> **WHAT THE EXERCISE ASKS**:
Where a line in the records below includes "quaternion", pull that line out.

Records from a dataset
--

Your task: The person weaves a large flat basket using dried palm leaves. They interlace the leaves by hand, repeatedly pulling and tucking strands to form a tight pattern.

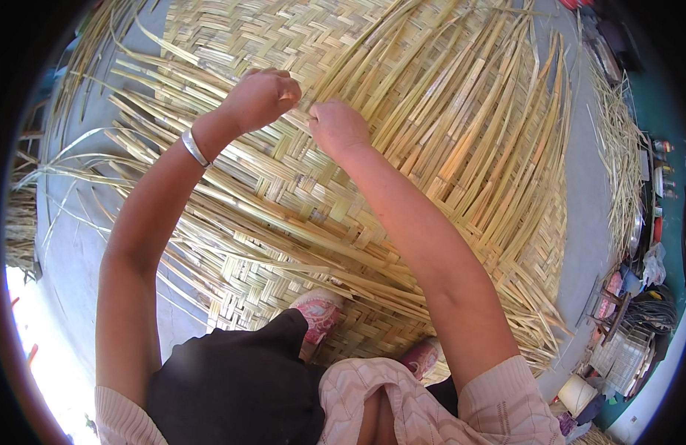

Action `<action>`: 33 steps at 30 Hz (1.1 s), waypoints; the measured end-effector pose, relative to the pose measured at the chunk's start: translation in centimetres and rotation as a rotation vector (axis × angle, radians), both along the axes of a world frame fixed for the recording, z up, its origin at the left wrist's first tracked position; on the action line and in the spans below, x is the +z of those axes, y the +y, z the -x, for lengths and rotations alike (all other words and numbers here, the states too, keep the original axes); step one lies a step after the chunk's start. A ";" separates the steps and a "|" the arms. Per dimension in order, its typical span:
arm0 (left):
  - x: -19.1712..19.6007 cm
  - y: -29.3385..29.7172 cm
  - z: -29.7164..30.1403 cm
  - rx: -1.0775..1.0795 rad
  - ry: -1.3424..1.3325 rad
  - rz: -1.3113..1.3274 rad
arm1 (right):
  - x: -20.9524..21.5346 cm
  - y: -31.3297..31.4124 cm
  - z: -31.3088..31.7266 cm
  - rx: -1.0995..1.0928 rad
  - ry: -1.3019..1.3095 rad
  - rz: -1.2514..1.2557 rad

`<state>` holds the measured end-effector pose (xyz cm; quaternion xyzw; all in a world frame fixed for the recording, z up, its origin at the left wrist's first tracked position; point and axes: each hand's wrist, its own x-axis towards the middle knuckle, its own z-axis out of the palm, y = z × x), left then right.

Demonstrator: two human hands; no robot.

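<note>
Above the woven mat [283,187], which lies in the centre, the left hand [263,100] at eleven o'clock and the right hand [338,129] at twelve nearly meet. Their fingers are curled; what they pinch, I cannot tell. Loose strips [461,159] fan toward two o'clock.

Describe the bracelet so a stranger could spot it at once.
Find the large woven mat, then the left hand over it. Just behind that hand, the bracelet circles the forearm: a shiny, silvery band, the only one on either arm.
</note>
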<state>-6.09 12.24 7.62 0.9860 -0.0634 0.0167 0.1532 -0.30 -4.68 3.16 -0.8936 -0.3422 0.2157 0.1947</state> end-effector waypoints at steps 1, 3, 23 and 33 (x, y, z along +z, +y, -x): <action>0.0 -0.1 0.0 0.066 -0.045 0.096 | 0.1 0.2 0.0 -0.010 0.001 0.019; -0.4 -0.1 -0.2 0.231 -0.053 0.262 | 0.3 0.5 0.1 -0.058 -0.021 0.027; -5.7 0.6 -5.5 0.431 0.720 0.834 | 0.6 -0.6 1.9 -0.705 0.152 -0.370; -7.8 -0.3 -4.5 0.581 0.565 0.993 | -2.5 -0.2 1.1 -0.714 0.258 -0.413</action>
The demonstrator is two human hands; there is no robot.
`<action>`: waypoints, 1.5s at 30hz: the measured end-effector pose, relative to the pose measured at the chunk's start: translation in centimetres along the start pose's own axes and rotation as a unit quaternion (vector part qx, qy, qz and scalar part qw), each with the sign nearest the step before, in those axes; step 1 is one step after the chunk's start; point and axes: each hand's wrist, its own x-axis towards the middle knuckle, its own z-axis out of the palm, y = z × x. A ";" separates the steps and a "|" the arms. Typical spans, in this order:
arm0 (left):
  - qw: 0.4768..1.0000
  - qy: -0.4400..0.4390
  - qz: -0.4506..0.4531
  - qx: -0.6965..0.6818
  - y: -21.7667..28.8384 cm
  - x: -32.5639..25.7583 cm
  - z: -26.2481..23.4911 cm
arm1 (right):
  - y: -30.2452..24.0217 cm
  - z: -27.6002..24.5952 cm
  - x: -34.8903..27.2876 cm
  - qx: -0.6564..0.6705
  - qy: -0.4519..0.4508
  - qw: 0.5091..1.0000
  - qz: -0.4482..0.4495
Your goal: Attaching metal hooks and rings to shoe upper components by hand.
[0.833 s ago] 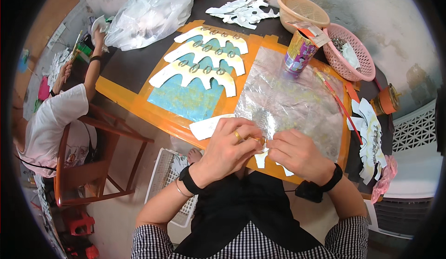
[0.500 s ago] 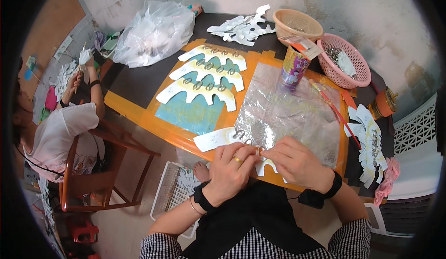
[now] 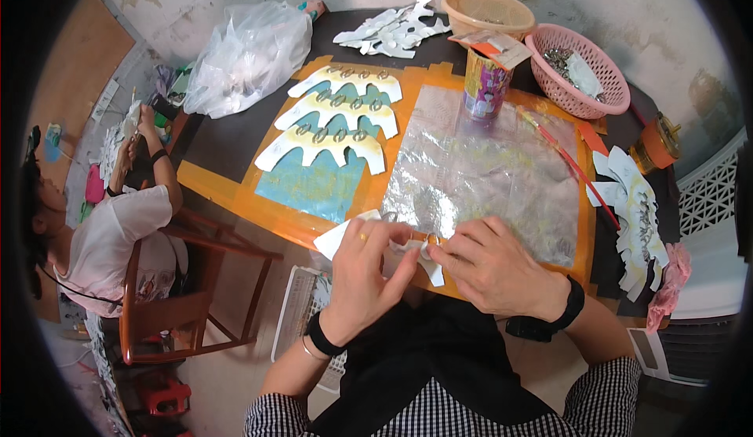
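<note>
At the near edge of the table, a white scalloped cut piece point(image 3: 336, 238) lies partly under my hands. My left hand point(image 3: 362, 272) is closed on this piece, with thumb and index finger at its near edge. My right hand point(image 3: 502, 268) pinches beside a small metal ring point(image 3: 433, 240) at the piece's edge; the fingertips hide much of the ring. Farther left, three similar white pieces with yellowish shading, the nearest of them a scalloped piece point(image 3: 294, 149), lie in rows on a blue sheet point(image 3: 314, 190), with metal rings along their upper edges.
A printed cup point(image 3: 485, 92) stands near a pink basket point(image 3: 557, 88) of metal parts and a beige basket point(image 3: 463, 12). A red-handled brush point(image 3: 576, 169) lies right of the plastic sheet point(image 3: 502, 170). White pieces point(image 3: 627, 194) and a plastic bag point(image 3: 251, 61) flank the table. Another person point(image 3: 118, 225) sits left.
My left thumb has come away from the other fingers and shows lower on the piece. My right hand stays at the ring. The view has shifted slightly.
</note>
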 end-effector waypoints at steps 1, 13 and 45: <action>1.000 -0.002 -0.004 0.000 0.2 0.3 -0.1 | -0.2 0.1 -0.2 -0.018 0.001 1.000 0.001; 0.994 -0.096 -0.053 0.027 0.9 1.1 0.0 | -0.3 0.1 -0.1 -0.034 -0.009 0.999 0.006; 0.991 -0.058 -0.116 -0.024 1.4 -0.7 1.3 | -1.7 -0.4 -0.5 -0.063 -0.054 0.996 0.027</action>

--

> **REPLY TO THE EXERCISE**:
`<state>` holds the measured end-effector pose (xyz cm; quaternion xyzw; all in a world frame fixed for the recording, z up, its origin at the left wrist's first tracked position; point and axes: each hand's wrist, its own x-axis towards the middle knuckle, its own z-axis out of the palm, y = z × x), left then right.
`<action>`: waypoints, 1.5s at 30hz: the measured end-effector pose, relative to the pose measured at the chunk's start: translation in centimetres along the start pose's own axes and rotation as a unit quaternion (vector part qx, qy, qz and scalar part qw), each with the sign nearest the step before, in those axes; step 1 is one step after the chunk's start; point and axes: each hand's wrist, its own x-axis towards the middle knuckle, its own z-axis out of the palm, y = z × x. A ";" separates the steps and a "|" the arms. Typical spans, in this order:

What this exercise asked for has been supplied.